The first thing we did was to learn how to use a Software Defined Radio (SDR) on the Raspberry Pi.  We started analyzing the signals coming into the antenna and figuring out what was going on.   We had the digital data formats from our manufacturing partners but what it looks like coming in over radio waves was quite another challenge.    We first decoded the simpler Indoor Temperature / Humidity Sensor (making sure we used the proper CRC checksum to guarantee correct reception – 433MHz is noisy and there are lot of other things on the frequency band such as your car key, garage door openers, etc., etc.).   We used as a starting step a variety of tools on our Raspberry Pi (RF_Hacker  and rtl_433 for two) and started to match the signals coming from the SDR to the digital bits.   The coding uses something called Manchester Encoding which makes it difficult to read the signal data with just the eye.   We wrote software to decode it and after a lot of effort, we were reading the Indoor Sensor and the WeatherRack2 correctly from the Raspberry Pi using our Software Defined Radio.

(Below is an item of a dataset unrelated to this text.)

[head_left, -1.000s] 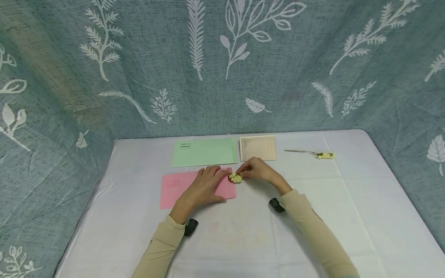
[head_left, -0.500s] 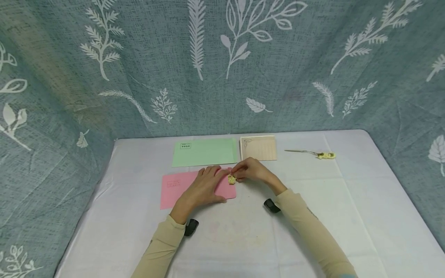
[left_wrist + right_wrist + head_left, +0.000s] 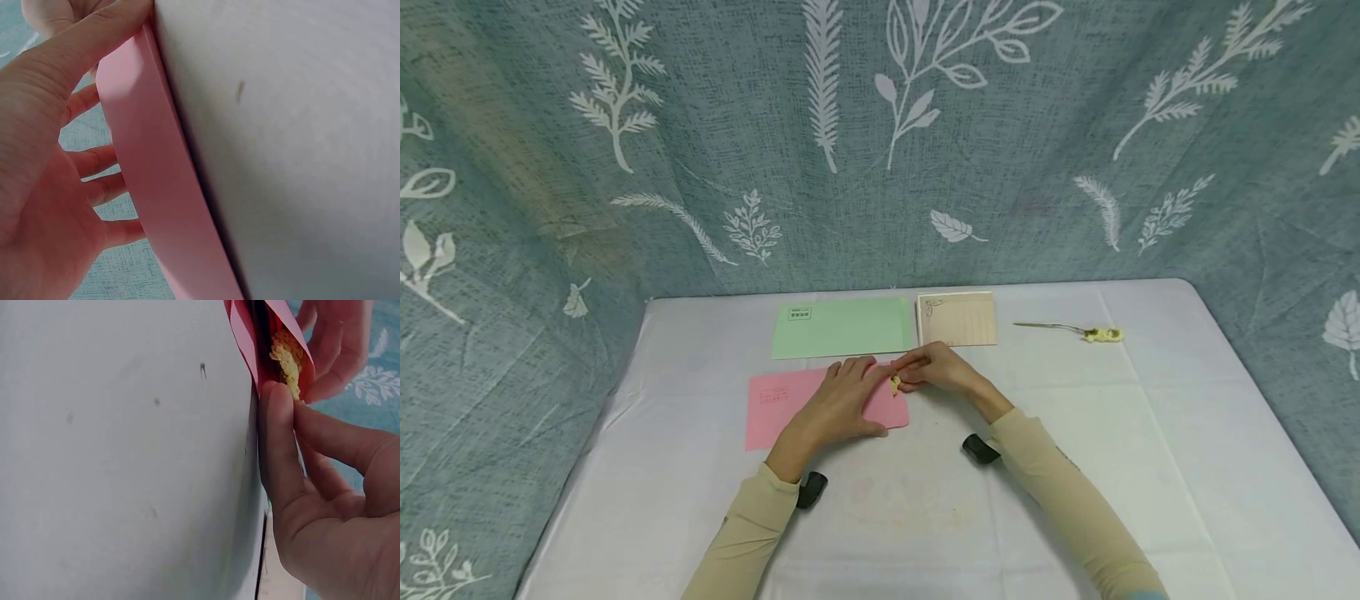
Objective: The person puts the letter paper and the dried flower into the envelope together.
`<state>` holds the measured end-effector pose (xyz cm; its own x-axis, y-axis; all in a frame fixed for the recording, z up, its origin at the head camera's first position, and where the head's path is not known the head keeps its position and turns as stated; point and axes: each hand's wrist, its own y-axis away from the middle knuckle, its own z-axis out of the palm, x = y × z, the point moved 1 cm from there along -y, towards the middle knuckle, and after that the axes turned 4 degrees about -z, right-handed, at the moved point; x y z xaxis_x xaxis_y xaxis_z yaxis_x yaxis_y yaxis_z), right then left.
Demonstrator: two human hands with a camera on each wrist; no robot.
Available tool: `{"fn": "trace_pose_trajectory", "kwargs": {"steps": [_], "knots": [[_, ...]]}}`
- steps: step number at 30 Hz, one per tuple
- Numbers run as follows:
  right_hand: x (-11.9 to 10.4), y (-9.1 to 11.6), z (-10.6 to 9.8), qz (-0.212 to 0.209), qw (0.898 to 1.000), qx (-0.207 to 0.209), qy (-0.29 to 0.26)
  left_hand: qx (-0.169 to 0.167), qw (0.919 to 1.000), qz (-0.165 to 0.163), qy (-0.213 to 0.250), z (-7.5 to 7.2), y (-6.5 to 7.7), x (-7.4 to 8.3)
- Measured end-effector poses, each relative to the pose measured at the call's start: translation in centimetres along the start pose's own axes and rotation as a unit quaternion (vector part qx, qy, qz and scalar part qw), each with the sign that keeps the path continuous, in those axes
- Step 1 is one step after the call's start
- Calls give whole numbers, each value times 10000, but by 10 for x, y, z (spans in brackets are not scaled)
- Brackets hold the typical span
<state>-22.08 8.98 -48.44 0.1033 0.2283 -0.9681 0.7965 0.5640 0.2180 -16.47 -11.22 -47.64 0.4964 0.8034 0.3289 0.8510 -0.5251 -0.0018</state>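
A pink envelope (image 3: 778,402) lies under my left hand (image 3: 837,406), which holds it across its width. In the left wrist view the thumb is at one edge of the envelope (image 3: 153,137) and the other fingers reach its opposite edge. The envelope's right end gapes in the right wrist view. A yellow dried flower cluster (image 3: 286,359) sits mostly inside that mouth. Thumb and index finger of my right hand (image 3: 337,487) pinch the cluster's outer end at the opening; the pinched part is hidden.
Behind lie a green envelope (image 3: 842,329) and a beige lined notepad (image 3: 958,320). Another yellow dried flower on a long stem (image 3: 1102,335) rests at the back right. A patterned curtain (image 3: 850,225) hangs beyond the white-covered table (image 3: 1075,433).
My right hand has moved left, carrying the yellow flower cluster into the pink envelope's mouth, so less of it shows. The left hand keeps its place.
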Motion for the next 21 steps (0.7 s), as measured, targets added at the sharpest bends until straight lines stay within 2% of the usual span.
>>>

433MHz Signals on a Logic Analyzer

Next, we had to do the Arduino drivers.   No help with a Software Defined Radio on this platform.  We had to read in the encoded data (from a simple receiver, the RXB6 – we chose this receiver after testing about 10 different ones.  Great value and reception for the cost) and look at the timing down on the order of about 200 usec.  That is 200 millionths of a second!  Using a Saleae Logic Analyzer, we figured out what parts were what and then wrote and modified software to get the data out of our sensors using an Arduino (which is a tiny computer compared to the Raspberry Pi!).   Whew!   One very odd thing we found out this way was the each Indoor Temperature/Humidity message sent each message three times, with no gaps (see picture) and our WeatherRack2 sent each message twice with a gap.  Explained why we would pick up multiple transmissions with the Raspberry Pi SDR!